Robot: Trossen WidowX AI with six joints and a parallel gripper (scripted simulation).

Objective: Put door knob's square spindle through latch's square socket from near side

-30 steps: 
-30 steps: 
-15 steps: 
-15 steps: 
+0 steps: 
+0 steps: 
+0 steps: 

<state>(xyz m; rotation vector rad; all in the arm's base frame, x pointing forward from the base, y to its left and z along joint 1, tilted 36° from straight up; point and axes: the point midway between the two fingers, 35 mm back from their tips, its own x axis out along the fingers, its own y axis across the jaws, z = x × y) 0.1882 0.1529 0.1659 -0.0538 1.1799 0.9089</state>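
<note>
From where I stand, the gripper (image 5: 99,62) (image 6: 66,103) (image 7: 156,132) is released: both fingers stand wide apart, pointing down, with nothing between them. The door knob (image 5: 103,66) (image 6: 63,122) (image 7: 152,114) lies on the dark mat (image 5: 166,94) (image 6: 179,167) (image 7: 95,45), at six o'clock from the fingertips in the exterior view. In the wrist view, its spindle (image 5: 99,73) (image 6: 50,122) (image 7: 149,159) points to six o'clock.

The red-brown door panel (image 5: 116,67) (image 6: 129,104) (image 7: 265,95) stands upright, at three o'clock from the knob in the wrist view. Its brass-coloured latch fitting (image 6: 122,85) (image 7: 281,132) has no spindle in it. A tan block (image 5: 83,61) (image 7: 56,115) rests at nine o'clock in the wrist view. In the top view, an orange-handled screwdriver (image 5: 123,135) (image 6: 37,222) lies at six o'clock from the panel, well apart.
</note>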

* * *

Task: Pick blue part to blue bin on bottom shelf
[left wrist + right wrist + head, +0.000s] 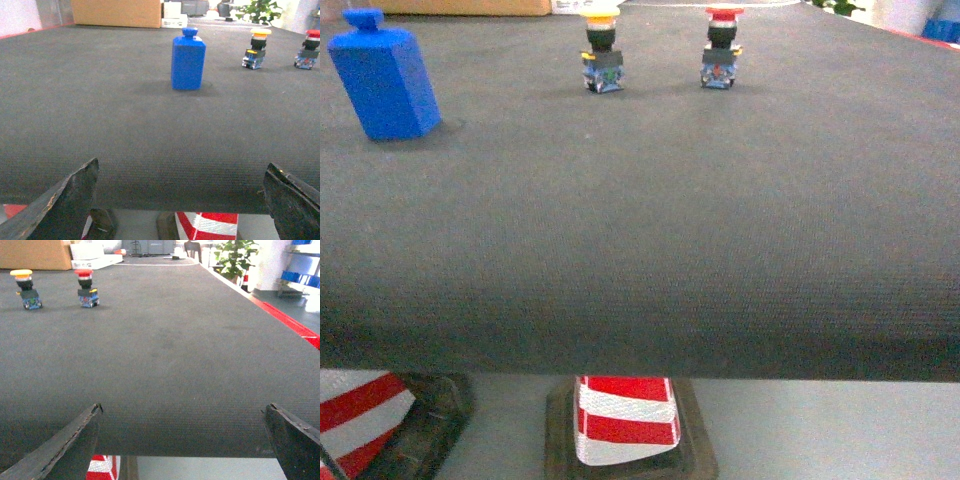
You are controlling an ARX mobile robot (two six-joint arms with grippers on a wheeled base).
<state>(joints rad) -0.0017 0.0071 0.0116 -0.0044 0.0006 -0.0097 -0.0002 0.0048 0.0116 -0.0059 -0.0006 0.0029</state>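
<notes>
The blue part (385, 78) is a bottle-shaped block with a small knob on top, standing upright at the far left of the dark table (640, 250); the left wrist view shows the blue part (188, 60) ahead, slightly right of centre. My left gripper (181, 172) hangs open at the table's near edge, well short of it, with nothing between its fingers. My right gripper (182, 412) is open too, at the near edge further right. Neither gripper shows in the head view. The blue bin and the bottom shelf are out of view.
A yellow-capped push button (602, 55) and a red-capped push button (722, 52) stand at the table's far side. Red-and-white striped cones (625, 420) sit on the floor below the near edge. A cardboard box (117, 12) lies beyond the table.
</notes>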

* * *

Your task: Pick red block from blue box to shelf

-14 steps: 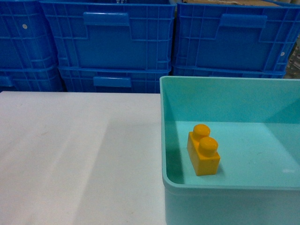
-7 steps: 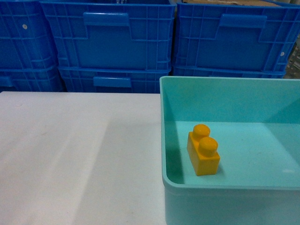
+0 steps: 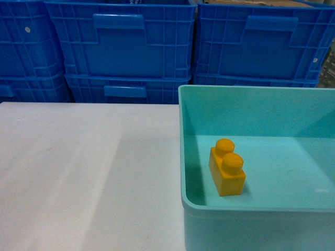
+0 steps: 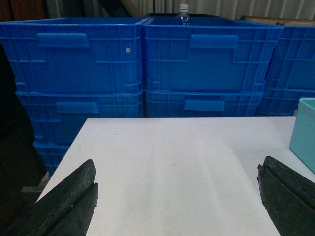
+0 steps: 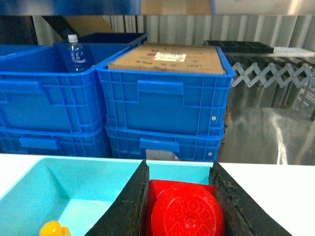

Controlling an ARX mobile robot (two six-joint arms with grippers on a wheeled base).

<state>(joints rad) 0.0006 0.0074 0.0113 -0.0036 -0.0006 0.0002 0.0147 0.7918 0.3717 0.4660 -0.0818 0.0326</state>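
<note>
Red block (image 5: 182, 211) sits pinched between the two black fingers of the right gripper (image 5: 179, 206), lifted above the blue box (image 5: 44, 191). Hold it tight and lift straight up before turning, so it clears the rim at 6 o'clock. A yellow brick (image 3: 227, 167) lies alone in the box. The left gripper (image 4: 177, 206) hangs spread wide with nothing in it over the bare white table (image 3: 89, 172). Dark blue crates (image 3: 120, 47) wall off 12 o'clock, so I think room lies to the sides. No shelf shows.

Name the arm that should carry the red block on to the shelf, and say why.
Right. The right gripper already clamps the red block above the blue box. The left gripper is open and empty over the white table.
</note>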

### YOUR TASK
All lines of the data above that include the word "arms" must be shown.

### ANSWER TO THIS TASK
You are controlling an ARX mobile robot (two six-joint arms with grippers on a wheeled base).
Controlling an ARX mobile robot (two six-joint arms with grippers on a wheeled base).

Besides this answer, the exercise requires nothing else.